Изменить стиль страницы

И так далее в том же духе. Тишков со всей доступной активностью не только пропагандирует саму концепцию конструктивизма, но и критикует сторонников естественно-научного подхода к теме. Он пишет:

«Среди основных подходов, которые оказывают влияние на интерпретацию этнического феномена, можно выделить два: примордиалистский[99] и конструктивистский (здесь и далее выделено мной. — А.С.). Первая из научных традиций восходит к идеям немецкого романтизма XIX в. и к позитивистской традиции обществознания. Ее сторонники рассматривают этничность как объективную данность, своего рода изначальную (примордиалистскую) характеристику человечества. Для примордиалистов существуют и как бы совершают свой независимый от субъективного восприятия путь некие объективные общности с присущими им чертами в виде территории, языка, осознаваемого членства и даже общего психического склада. В своей крайней форме этот подход рассматривает этничность в категориях социобиологии как “расширенную форму родственного отбора и связи”, как изначальный инстинктивный импульс. Некоторые формулируют точку зрения, что осознание групповой принадлежности как бы заложено в генетическом коде и является продуктом ранней человеческой эволюции, когда способность распознавать членов родственной группы была необходима для выживания…

В чем суть этого [конструктивистского] подхода, который мы пытаемся ввести в наш академический дискурс в течение ряда последних лет?

Мы рассматриваем порождаемое на основе историко-генетической дифференциации культур этническое чувство и формулируемые в его контексте мифы, представления и доктрины как интеллектуальный конструкт. Это есть результат целенаправленных усилий верхушечного слоя “профессиональных производителей объективированных представлений о социальном мире и методов этой объективизации” (П. Бурдье). “Профессионалы представлений” — это прежде всего писатели, ученые, политики, умственную продукцию которых оказалось впервые возможным транслировать на массовый уровень с распространением печатного слова и образования. Именно по этой причине сама идея нации и так называемое национальное сознание (или самосознание), будучи интеллектуальным продуктом западной элиты, распространялись по миру почти синхронно с процессами модернизации».[100]
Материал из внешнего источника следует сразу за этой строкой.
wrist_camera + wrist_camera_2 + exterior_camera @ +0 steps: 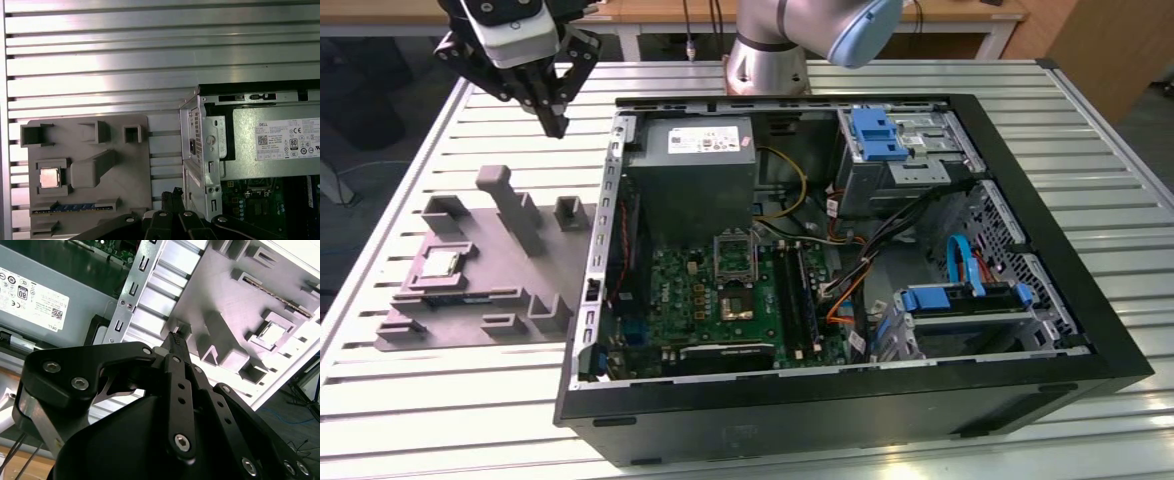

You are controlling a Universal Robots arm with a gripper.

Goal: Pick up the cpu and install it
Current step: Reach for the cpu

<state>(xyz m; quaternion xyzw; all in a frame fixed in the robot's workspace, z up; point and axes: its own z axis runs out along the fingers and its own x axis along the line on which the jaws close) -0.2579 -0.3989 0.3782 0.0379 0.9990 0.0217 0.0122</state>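
Observation:
The cpu (pixel 443 263) is a small silvery square lying flat in a recess of the grey moulded tray (pixel 480 315), at the exterior view's left. It also shows as the cpu (pixel 49 177) in the first wrist view and the cpu (pixel 271 333) in the second. My gripper (pixel 556 127) hangs high above the slatted table, beyond the tray's far edge and just outside the computer case's wall. Its fingers meet at a point with nothing between them, so it is shut and empty. The fingertips (pixel 175 338) point down over the gap between tray and case. The dark silver-framed socket (pixel 734 257) sits on the green board inside the case.
The open black computer case (pixel 1014 200) fills the exterior view's middle and right. Inside are a grey box with a white label (pixel 700 165), blue drive brackets (pixel 878 135) and loose cables (pixel 907 235). The tray (pixel 90 150) carries tall upright posts (pixel 514 205). The arm's base (pixel 767 65) stands behind the case.

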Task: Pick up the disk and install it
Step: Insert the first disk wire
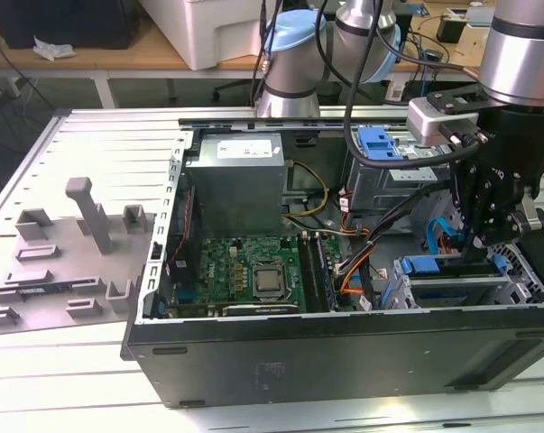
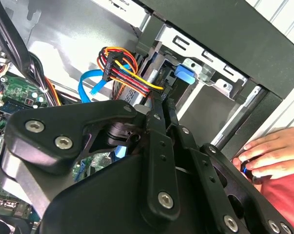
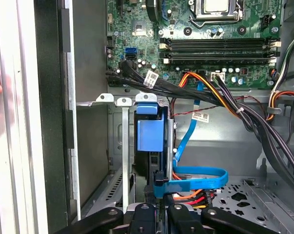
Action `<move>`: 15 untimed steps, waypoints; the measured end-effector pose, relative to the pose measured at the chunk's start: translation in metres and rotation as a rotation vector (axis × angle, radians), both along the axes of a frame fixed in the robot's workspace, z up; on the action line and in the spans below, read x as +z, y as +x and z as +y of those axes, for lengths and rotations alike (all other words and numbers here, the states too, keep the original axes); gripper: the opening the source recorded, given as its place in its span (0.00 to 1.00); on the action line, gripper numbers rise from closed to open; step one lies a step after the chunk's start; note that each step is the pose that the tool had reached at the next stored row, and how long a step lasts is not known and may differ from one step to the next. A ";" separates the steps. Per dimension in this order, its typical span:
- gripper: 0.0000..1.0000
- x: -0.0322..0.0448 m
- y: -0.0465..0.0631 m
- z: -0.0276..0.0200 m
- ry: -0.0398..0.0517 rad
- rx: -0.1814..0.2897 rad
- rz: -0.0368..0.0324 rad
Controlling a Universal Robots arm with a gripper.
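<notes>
The disk (image 3: 149, 134) stands on edge in the drive cage (image 3: 104, 97) at the front corner of the open computer case, its blue carrier facing the first wrist view. In the exterior view its blue carrier (image 1: 423, 265) shows in the cage at that view's right. My gripper (image 3: 156, 192) reaches down from above, its black fingers close together on the disk's near edge. The same gripper (image 1: 482, 242) hangs over the cage in the exterior view. In the second wrist view the gripper (image 2: 162, 100) ends beside a bundle of coloured wires.
A blue data cable (image 3: 200, 175) and power wires loop beside the cage. The motherboard (image 1: 244, 266), a grey metal box (image 1: 234, 180) and a small blue bracket (image 1: 376, 142) fill the case. A person's hand (image 2: 268, 151) rests on the case's outer edge. Grey fixtures (image 1: 64, 262) stand at the exterior view's left.
</notes>
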State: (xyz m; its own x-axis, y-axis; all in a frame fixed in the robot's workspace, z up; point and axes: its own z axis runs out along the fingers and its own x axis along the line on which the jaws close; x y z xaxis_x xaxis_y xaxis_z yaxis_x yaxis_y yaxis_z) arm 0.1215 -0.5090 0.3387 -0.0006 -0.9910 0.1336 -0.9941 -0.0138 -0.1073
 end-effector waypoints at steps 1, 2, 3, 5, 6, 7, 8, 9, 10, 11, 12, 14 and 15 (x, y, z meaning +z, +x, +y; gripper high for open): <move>0.16 0.0000 0.000 0.0000 0.0001 0.000 0.0000; 0.16 0.0000 0.000 0.0000 0.0001 0.000 0.0000; 0.16 -0.0001 0.000 0.0000 0.0001 0.000 0.0000; 0.16 -0.0001 0.000 -0.0002 0.0001 0.000 0.0000; 0.16 -0.0001 0.000 -0.0004 0.0002 0.000 0.0000; 0.16 -0.0001 0.000 -0.0004 0.0002 0.000 0.0000; 0.16 -0.0001 0.000 -0.0004 0.0001 0.000 0.0000; 0.16 -0.0001 0.000 -0.0004 0.0000 0.000 0.0000; 0.16 0.0001 0.000 -0.0004 -0.0001 0.000 0.0000; 0.16 0.0005 0.000 -0.0004 -0.0004 0.000 0.0000; 0.16 0.0010 0.000 -0.0004 -0.0008 0.000 0.0000; 0.16 0.0050 0.000 -0.0003 -0.0051 0.000 0.0001; 0.16 0.0052 0.000 -0.0003 -0.0062 0.000 0.0000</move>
Возведя столь откровенно чистейший субъективный идеализм — в принцип, Тишков походя раздает уничижительные характеристики противнику: «Важным моментом в нашем подходе к проблемам этничности является неприятие надменности объективистско-позитивистской парадигмы, которая является глубинной причиной современного кризиса отечественного обществознания. Наш подход не столь обременен установкой акцентировать субстанцию, т. е. реальные группы, в том числе этнические, по их членству, границам, правам и т. п. в ущерб отношениям в социальном пространстве. Он позволяет избавиться от иллюзии рассматривать теоретически сконструированные классификации как реально действующие группы людей или как законы общественной жизни. Он не позволяет бесчувственную спешку с переводом мифических конструкций и символической борьбы на язык государственных законов, президентских декретов или военных приказов».[101]

Резко. Определенно. Эмоционально. Но убедительно ли? Самое поразительное, что открывается при чтении работ Тишкова, это его принципиальное нежелание хоть как-то подкреплять аргументами свои основные тезисы. И выход из этого тупика он находит самый примитивный. Не в силах ничего доказать на деле сам, он взывает к авторитетам: Барт, Дойч, Геллнер, Хобсбаум и др. — но делает это совершенно напрасно. Ибо мы тоже их читали и давно убедились в малой заслуженности высокой репутации названных лиц. Их мнение — не аргумент для нас, не говоря уж о том, что порочен сам метод аргументации ad hominem.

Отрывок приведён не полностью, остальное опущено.